El 19 de diciembre último hubo un primer encuentro en la sede de Caritas de Buenos Aires del que surgieron aportes que serán útiles para el ejercicio nacional que se propone. Quedó evidenciado que el diálogo es la única alternativa a la violencia y está claro que de la calidad del diálogo dependen el grado de reconciliación y la solidez de los resultados.
La crisis generalizada ha superado las instancias normales, se impone la búsqueda alternativa del consenso como base para la reconciliación y el establecimiento de un orden justo. La democracia supone la resolución de los conflictos a través de la deliberación, del discurso argumentativo que apunte al consenso.

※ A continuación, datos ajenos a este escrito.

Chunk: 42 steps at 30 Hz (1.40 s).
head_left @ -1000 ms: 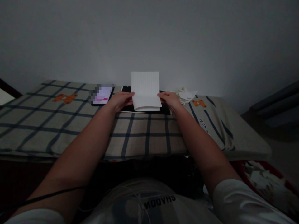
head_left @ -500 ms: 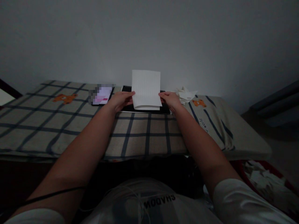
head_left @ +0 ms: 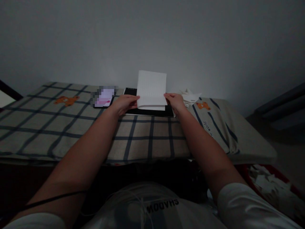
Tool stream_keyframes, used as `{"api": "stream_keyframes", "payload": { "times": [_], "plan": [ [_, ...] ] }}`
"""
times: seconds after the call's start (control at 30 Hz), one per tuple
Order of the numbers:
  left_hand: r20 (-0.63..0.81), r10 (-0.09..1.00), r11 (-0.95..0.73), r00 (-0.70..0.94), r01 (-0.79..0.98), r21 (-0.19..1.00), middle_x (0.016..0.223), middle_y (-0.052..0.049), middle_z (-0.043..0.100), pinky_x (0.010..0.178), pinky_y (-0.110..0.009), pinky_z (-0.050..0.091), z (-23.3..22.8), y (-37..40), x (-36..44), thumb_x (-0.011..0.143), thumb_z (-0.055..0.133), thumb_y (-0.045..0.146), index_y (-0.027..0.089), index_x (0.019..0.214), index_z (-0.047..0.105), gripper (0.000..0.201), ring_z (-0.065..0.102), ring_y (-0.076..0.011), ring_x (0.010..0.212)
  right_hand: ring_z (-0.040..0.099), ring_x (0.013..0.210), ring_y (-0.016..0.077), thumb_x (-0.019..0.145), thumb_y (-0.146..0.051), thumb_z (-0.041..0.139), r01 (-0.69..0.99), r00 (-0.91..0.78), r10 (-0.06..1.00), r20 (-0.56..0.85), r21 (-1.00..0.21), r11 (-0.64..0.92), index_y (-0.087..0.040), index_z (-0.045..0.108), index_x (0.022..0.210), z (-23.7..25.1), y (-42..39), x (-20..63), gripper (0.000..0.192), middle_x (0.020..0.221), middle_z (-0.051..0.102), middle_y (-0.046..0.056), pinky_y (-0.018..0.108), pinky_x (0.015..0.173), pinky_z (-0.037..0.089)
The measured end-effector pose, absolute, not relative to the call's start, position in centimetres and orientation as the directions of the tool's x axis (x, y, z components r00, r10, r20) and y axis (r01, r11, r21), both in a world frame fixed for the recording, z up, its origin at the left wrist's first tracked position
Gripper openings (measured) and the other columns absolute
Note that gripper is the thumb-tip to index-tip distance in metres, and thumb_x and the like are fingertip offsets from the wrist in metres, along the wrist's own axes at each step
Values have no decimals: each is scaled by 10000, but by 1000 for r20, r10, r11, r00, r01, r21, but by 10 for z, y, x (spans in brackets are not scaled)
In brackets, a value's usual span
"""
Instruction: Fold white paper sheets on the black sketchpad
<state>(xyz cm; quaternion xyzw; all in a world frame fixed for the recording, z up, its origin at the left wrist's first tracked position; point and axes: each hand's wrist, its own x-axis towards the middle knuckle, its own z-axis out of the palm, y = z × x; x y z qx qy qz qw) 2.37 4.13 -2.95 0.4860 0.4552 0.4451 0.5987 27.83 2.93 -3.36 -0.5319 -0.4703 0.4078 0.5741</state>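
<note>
Paper sheet [head_left: 151, 90], folded, near the bed's [head_left: 143, 133] far edge: I pinch it with left hand [head_left: 124, 103] and right hand [head_left: 175, 102], fingers closed on its sides.

A low bed [head_left: 147, 140] spreads across the scene, covered by a beige sheet crossed with dark blue checks. There's an orange bear print [head_left: 66, 100] on the far left, another one [head_left: 203, 105] to the right beside some lettering too small to read. At the far edge, in the middle, a black board [head_left: 152, 111] lies flat on the sheet. Just left of it rests a phone [head_left: 104, 97] with its screen lit. Off to the board's right, a small heap of white paper pieces [head_left: 190, 96] sits on the bed, near the wall.
</note>
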Motion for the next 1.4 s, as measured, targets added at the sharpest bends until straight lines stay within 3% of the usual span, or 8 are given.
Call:
{"api": "stream_keyframes", "payload": {
  "times": [0.17, 0.37, 0.7, 0.87, 1.03, 1.13, 1.27, 1.4],
  "plan": [
    [-77, 988, 83, 131, -43, 996, 703, -31, 690, 751, -233, 561, -30, 42, 24, 812, 767, 181, 138, 712, 689, 135, 618, -94, 645, 522, 530, 74, 879, -162, 658, 30, 237, 963, 130, -991, 127, -170, 687, 727, -35, 32, 279, 155, 608, 608, -31, 239, 599, 473],
    [-105, 976, 118, 189, -57, 991, 788, -48, 703, 794, -273, 598, -32, 46, 22, 810, 776, 168, 140, 755, 705, 94, 655, -106, 719, 528, 534, 77, 867, -193, 678, 33, 289, 940, 180, -983, 178, -169, 685, 724, -36, 35, 282, 145, 602, 597, -33, 236, 585, 466],
    [-83, 993, 87, 89, -39, 995, 724, -33, 666, 800, -268, 612, -28, 44, 22, 830, 726, 85, 136, 715, 676, 136, 652, -95, 671, 591, 596, 65, 875, -213, 701, -165, 143, 988, 52, -983, 76, -171, 685, 743, -34, 31, 283, 139, 689, 678, -11, 207, 640, 511],
    [-88, 995, 90, 48, -55, 994, 704, -25, 650, 766, -248, 613, -26, 44, 22, 846, 719, 94, 134, 719, 664, 144, 629, -79, 621, 568, 565, 58, 861, -147, 700, -122, 130, 991, 7, -992, 23, -159, 689, 727, -30, 27, 281, 136, 636, 653, -17, 197, 618, 494],
    [-109, 982, 116, 157, -38, 993, 737, -52, 683, 738, -224, 601, -28, 44, 21, 847, 744, 135, 128, 766, 678, 105, 667, -94, 662, 540, 537, 62, 845, -172, 712, -84, 223, 972, 71, -992, 92, -167, 676, 724, -33, 31, 280, 127, 606, 625, -37, 201, 590, 485],
    [-106, 988, 107, 113, -1, 994, 722, -55, 685, 686, -201, 584, -26, 42, 23, 864, 730, 142, 132, 751, 669, 128, 649, -86, 627, 559, 552, 68, 856, -179, 701, -59, 223, 972, 70, -995, 86, -171, 670, 712, -34, 32, 280, 148, 610, 632, -28, 198, 587, 485],
    [35, 999, -34, -23, 38, 999, 665, -23, 650, 622, -197, 558, -23, 41, 25, 869, 705, 174, 138, 757, 656, 128, 606, -86, 576, 591, 575, 69, 875, -160, 681, -22, 142, 990, 26, -999, 29, -163, 674, 715, -31, 28, 277, 161, 642, 663, -3, 195, 580, 472],
    [249, 960, -234, -130, 120, 965, 634, 7, 610, 540, -190, 488, -25, 44, 24, 871, 641, 198, 137, 795, 680, 105, 547, -86, 530, 593, 565, 81, 870, -209, 699, 211, 72, 997, 37, -977, 21, -161, 676, 704, -25, 21, 276, 174, 680, 698, 25, 215, 528, 410]
  ]
}}
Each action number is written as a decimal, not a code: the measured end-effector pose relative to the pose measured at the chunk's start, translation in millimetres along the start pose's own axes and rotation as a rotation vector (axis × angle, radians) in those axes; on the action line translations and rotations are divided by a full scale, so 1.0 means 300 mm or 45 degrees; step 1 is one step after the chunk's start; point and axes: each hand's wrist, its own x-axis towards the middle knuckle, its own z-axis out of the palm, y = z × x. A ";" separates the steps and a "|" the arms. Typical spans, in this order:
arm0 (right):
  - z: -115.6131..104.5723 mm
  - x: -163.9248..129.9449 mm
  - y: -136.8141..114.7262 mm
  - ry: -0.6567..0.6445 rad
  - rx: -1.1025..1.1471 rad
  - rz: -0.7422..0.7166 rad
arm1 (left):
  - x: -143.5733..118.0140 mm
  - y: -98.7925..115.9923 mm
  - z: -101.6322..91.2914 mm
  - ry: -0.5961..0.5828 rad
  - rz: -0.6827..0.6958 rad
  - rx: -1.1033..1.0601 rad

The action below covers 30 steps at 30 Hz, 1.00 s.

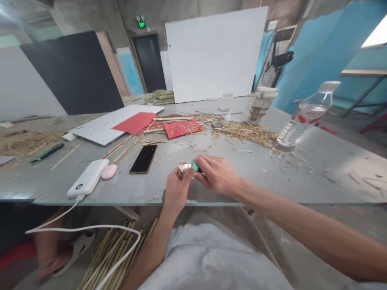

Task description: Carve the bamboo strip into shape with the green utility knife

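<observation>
Head cam: both hands meet near the tabletop's (pixel 272 177) near edge. Left hand (pixel 178 189) pinches a small tan wood piece (pixel 182 166), right hand (pixel 216 174) is closed around a green-handled knife (pixel 195 166) touching it. Black phone (pixel 144 158) lies just left.

Two hands at table edge: left hand (pixel 178 189), right hand (pixel 216 174), both on one green-handled knife (pixel 195 166) and one short bamboo piece (pixel 182 167). One black phone (pixel 144 158). One white power bank (pixel 88 177), one white cable (pixel 81 229). One pink oval object (pixel 109 171). Two red paper sheets (pixel 136 122) (pixel 182 128). One white board sheet (pixel 99 128). One plastic water bottle (pixel 305 114). One lidded cup (pixel 262 104). One small glass jar (pixel 226 101). One second green-handled tool (pixel 47 152). Bamboo strips on table and under it: too many to count.
</observation>
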 end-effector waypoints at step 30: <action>-0.016 0.005 0.003 -0.022 0.020 0.043 | 0.003 -0.014 0.002 0.061 0.013 0.074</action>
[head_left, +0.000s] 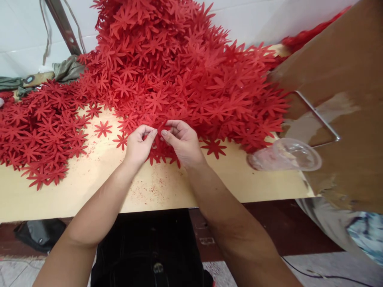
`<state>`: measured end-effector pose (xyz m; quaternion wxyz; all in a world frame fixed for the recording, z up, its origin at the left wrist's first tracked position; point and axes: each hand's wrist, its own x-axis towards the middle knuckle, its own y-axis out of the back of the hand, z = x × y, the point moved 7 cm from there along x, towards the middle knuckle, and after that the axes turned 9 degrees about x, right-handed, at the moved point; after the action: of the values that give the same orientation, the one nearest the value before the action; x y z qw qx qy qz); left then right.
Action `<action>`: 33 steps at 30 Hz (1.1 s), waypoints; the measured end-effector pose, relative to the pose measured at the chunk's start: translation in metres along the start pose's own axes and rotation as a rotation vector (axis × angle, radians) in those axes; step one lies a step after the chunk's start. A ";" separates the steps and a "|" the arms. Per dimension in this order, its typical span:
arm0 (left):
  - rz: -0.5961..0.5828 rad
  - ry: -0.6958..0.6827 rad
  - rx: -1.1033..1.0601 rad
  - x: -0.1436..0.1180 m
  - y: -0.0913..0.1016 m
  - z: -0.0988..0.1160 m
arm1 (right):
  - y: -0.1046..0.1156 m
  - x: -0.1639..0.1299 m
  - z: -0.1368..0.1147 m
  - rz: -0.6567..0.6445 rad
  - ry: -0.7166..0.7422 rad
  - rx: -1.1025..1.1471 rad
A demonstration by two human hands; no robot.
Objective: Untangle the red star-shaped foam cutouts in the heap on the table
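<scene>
The head view showed both bare hands at the near edge of a large heap point(167, 71) of red flowers, their fingertips almost meeting. The left hand point(141, 141) had thumb and forefinger pinched together on a red flower point(159, 138); the right hand point(182, 141) faced it with thumb and forefinger slightly apart beside a red petal, and whether it gripped could not be told. The flower between them lay against the front of the heap and merged with its colour, so its outline was unclear.

The heap's other flowers were flat and bright red, with narrow, pointed petals radiating from a small centre, layered at every angle. A loose flower point(103, 128) lay just left of the heap, showing its whole star shape on the pale yellow worktop point(89, 169). In front of the heap, red crumbs point(152, 187) were scattered. Left of it spread a smaller pile point(44, 127) of similar flowers, darker in tone. To the heap's right, a clear plastic cup point(284, 155) lay sideways by a brown panel point(353, 119). Behind the heap rose a white wall point(254, 20).
</scene>
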<state>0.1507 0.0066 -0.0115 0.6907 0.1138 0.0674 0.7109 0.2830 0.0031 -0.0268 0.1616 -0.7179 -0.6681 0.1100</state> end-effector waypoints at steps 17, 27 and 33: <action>-0.303 0.314 -0.363 -0.007 -0.019 -0.015 | -0.003 0.001 -0.001 0.006 0.058 -0.060; -0.198 0.177 -0.209 -0.005 -0.018 -0.013 | -0.002 -0.006 -0.021 0.055 0.186 -0.266; -0.173 0.174 -0.239 -0.004 -0.017 -0.016 | -0.002 -0.004 -0.015 0.054 0.145 -0.137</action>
<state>0.1625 0.0046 -0.0318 0.7494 -0.0376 0.0515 0.6590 0.2862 -0.0019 -0.0129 0.1568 -0.7513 -0.6409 0.0161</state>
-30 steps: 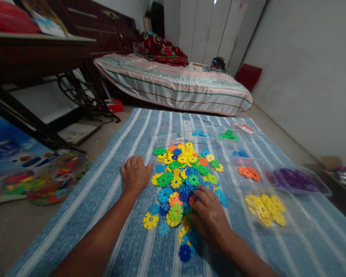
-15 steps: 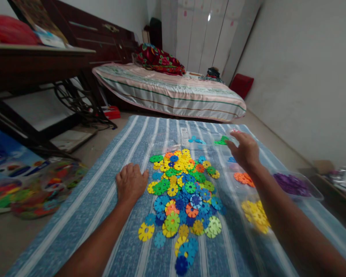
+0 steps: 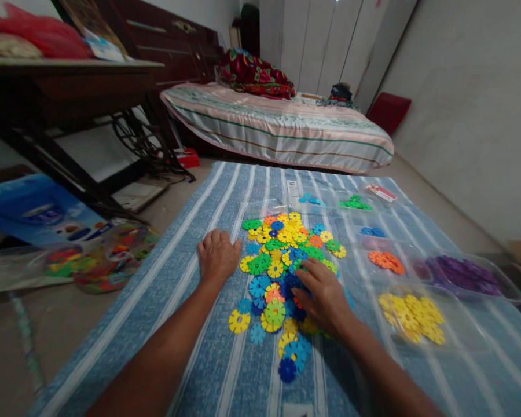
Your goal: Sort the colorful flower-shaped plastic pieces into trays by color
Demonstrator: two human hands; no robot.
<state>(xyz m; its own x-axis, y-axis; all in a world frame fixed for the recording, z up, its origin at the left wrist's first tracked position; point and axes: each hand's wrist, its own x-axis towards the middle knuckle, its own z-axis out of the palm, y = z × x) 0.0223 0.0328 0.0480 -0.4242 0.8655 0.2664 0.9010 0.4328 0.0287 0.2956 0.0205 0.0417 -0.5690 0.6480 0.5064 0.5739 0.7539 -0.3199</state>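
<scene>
Right hand [image 3: 325,295] flat on disc pile [image 3: 286,260], fingers spread, nothing gripped; green disc [image 3: 315,253] just beyond fingertips. Left hand [image 3: 217,258] palm-down, released, at pile's left edge.

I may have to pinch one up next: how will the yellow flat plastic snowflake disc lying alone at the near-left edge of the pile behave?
The yellow flat plastic snowflake disc looks thin and stiff, so probably light. It lies flush on the blue striped cloth, so getting a fingertip under its edge may be fiddly. Pushed, it would likely slide rather than roll, its notched rim perhaps snagging the neighbouring blue disc.
</scene>
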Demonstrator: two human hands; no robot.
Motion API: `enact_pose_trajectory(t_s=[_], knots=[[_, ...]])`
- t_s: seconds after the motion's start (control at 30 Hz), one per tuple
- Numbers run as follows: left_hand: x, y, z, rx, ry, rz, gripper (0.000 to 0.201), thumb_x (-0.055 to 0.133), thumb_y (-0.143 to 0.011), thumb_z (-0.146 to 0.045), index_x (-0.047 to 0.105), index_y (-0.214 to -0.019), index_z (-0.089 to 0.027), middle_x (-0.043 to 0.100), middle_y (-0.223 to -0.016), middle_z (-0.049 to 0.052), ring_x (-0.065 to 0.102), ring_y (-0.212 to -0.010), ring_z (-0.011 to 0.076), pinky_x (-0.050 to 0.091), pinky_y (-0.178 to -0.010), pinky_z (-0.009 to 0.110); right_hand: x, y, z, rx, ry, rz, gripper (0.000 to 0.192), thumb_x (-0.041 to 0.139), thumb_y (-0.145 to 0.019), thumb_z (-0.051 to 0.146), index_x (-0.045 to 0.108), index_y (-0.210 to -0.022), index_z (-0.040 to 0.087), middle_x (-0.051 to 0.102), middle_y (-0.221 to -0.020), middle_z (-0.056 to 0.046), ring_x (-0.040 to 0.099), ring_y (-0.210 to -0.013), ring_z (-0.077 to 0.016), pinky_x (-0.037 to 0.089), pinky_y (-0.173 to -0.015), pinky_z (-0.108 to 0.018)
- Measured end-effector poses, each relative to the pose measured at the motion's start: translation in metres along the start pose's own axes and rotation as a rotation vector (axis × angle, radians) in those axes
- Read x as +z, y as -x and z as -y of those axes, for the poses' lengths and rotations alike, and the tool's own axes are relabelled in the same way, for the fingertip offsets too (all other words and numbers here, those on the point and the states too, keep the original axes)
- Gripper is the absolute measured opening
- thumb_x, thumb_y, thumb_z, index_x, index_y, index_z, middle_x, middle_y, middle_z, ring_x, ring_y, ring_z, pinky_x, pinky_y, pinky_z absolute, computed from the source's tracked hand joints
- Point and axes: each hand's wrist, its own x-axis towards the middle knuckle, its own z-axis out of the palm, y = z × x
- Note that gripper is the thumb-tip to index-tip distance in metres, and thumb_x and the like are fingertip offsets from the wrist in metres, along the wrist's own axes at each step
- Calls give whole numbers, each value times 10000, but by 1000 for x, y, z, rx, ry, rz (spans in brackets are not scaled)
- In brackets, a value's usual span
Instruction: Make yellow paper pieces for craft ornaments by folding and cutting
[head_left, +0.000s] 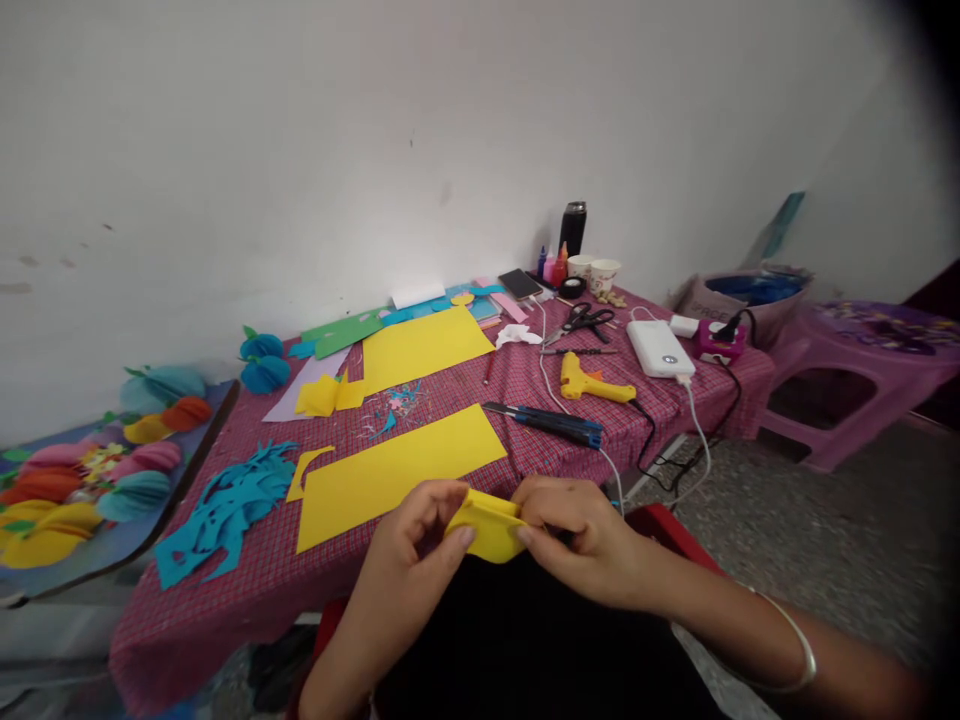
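We held one small folded yellow paper piece (489,525) pinched between both hands, left hand (411,545) and right hand (581,535), fingers closed on it, just off the near edge of the desk (225,600) with the red checked cloth. Two large yellow paper sheets (397,472) lay beyond; one yellow glue gun (592,383), one pair of scissors (581,321). Open grey floor (787,500) lay right.

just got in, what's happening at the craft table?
A person is working a small folded piece of yellow paper between both hands: left hand and right hand each pinch it, over the near edge of the checked tablecloth. A larger yellow sheet lies flat just beyond it. Teal cut-outs sit to the left. A yellow glue gun, a blue-handled cutter and scissors lie untouched further back.
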Motion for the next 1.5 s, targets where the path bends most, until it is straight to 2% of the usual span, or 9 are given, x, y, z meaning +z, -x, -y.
enact_pose_trajectory(t_s=[0.07, 0.13, 0.33, 0.73, 0.9, 1.1, 1.27, 1.37, 1.5], knots=[[-2, -2, -2, -37, -17, 149, 115, 583, -846, -246, 632, -922, -176, 635, -799, 10, 605, -747, 150, 466, -656, 238, -3, -1, 1, -8, 14, 74, 223, 479, -889, 114, 448, -680, 184, 551, -727, -23, 510, -650, -103, 369, -591, -216], [-1, -2, -5, -12, -95, 179, 144, 557, -873, -283, 634, -836, -167, 617, -760, 7, 570, -709, 141, 435, -636, 234, -4, -2, 2, -2, 19, 122, 228, 468, -890, 113, 432, -678, 188, 533, -719, -18, 492, -647, -105, 358, -589, -223], [9, 3, -9, 128, -241, 110, 207, 511, -917, -289, 606, -779, -168, 570, -694, -19, 519, -638, 108, 377, -585, 213, -2, -2, 0, 31, -16, 157, 252, 464, -884, 119, 364, -668, 202, 473, -685, 5, 450, -633, -104, 338, -583, -232], [12, 7, -8, 146, -382, 51, 325, 369, -986, -285, 452, -686, -189, 446, -636, -35, 438, -585, 97, 312, -548, 237, -3, -2, 2, 56, -32, 209, 254, 477, -868, 104, 359, -663, 197, 452, -697, 11, 438, -637, -100, 328, -586, -237], [6, 4, -5, 327, -506, 68, 313, 408, -959, -176, 356, -651, -198, 397, -598, -49, 406, -543, 85, 283, -541, 244, -3, -4, 2, 79, -115, 201, 223, 497, -870, 140, 420, -667, 189, 454, -676, 21, 436, -615, -94, 332, -574, -232], [0, 6, 0, 486, -575, -34, 289, 439, -913, -97, 355, -660, -208, 398, -593, -47, 420, -537, 93, 302, -553, 249, -7, -7, 3, 135, -182, 175, 215, 492, -906, 232, 482, -698, 181, 485, -662, 22, 449, -593, -94, 343, -561, -231], [3, 6, 5, 470, -575, -102, 260, 434, -900, -104, 379, -669, -210, 417, -599, -40, 452, -544, 100, 327, -561, 243, -6, -4, -1, 246, -327, 193, 220, 512, -904, 279, 498, -711, 172, 481, -675, 22, 430, -599, -95, 344, -553, -225], [7, 4, 7, 422, -564, -96, 285, 403, -911, -121, 351, -646, -213, 385, -568, -48, 429, -503, 94, 302, -523, 243, -2, -2, -4, 319, -401, 174, 236, 545, -898, 324, 493, -725, 173, 485, -696, 21, 429, -612, -95, 342, -548, -217], [14, 1, 10, 418, -501, -86, 313, 367, -923, -136, 297, -629, -216, 354, -553, -50, 413, -487, 92, 283, -510, 247, 1, -3, -7, 218, -333, 109, 343, 544, -908, 344, 423, -633, 177, 474, -681, 20, 440, -628, -95, 339, -584, -226]])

Esa función elemental de los representantes del pueblo hoy requiere apuntalamiento.
Quizás en nuestro país no esté suficientemente clara la función que tiene el diálogo para construir la racionalidad, base de la democracia.
Jürgen Habermas, en su teoría de la acción comunicativa, sostiene que una decisión justa es una decisión fundada en el consenso alcanzado mediante la argumentación racional de las posiciones de los involucrados.
De este modo descarta la posibilidad de aceptar como legítimos los consensos limitados a lo que opina solamente la mayoría. Propone una ética procedimental para legitimar o no acuerdos políticos, económicos, sociales alcanzados dentro de cada comunidad histórica. Entre ellos:
- En la discusión cada uno de los participantes deberá exponer sus argumentos, responder a las críticas, argumentar en función de los intereses propios o de su grupo.
- Cada participante, por el solo hecho de entrar en la discusión, reconoce a los otros como sujetos competentes de derecho.
- Los participantes en la discusión deberán renunciar al uso de la fuerza, la amenaza, la manipulación ideológica, o el engaño, para defender racionalmente sus argumentos.
- Un consenso será legítimo y fundamentará una norma moral legítima cuando se respetan todas las normas de procedimiento.
Esta ética del discurso da pautas para que los sujetos y los pueblos puedan determinar lo que es bueno para todos sus ciudadanos a través de un debate abierto. El pensar se desarrolla en el diálogo, aprender a pensar es aprender a argumentar y a confrontar con los argumentos de los otros.
De lo que se trata es de fundamentar las normas básicas de convivencia desde esta racionalidad comunicativa. El diálogo renueva la democracia y sienta las bases del proyecto compartido que tenemos por delante los argentinos, que es nuestra Nación.